Professor Williams, now professor emeritus in Trent University’s Indigenous Studies department, experienced first-hand the alienation of being cut off from her community and being forced to deny her language and culture, when she was placed in the residential school system as a ten-year old girl. She never forgot her father’s parting words to both “remember who she is” and to “remember her language,” and has spent much of her career working to preserve and revitalize her mother tongue from the Wikwemikong First Nation.
“My mother used to say: ‘What are you going to tell the creator when you leave this world and answer him what have you done for your community?’” Prof. Williams said. “I thought, ‘If I know my own language and culture, I can contribute.’ Thereafter, everything led to language.”
Incorporating the student voice
After completing a B.A. in Indigenous Studies at Trent University and a Native Language Instructors diploma from Lakehead University, she was hired in 1986 by Trent as an Ojibway language teacher. The first Indigenous person in Canada to achieve the rank of full professor based on her traditional knowledge, Prof. Williams continues to engage in ground-breaking research and development in the field of knowledge preservation.
“I started from scratch,” she recalls. In keeping with her traditional learning, she turned to the students to develop her curriculum through collaboration. “The Nishinaabe do not say, ‘This is what you must learn,’” she explains. “We ask: ‘What is it you would like to learn?’”
Building on research she began in 1986, Prof. Williams created the Revitalization of the Nishinaabemwin Language Project to develop much-needed educational resources, including a dictionary, textbooks and an interactive language instruction program – all in Nishinaabemwin. Prof. Williams believes that written materials play an essential role in the revitalization of the language and, through it, the culture, particularly for those who lost their language through their residential school experiences.
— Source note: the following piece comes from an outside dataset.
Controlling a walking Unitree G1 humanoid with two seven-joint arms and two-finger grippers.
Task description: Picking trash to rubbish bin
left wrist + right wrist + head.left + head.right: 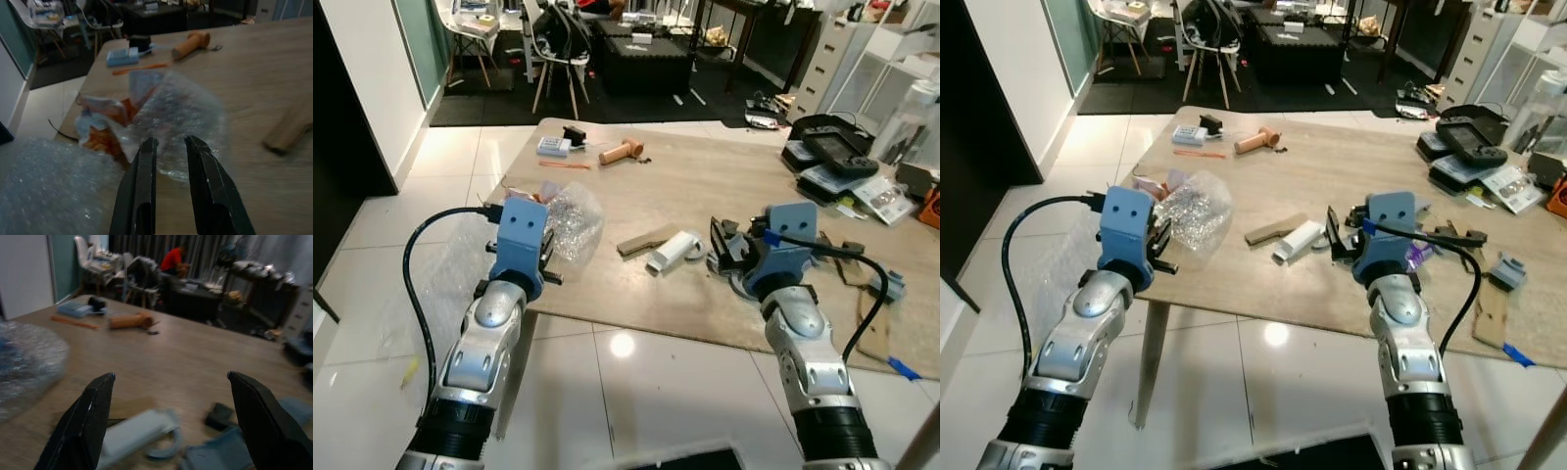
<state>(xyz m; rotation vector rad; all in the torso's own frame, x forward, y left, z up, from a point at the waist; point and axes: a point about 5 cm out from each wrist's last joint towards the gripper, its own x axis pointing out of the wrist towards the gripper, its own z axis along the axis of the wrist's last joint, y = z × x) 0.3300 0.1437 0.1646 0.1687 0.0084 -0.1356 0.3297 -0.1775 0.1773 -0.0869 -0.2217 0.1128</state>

Reflecting on over a quartercentury of work, Prof. Williams is proud to have been a part of preserving her language, and grateful that she never lost the language that has been so central to her life.
“All these re-creative activities reflect the revitalization of Ojibway Nishinaabemwin thought and language, the rebirth of our cultural identity as a people,” she said. “Putting these into practice is equivalent to regaining our voice, recovering ourselves, reclaiming our landscape, and re-imagining our place in the cosmos.”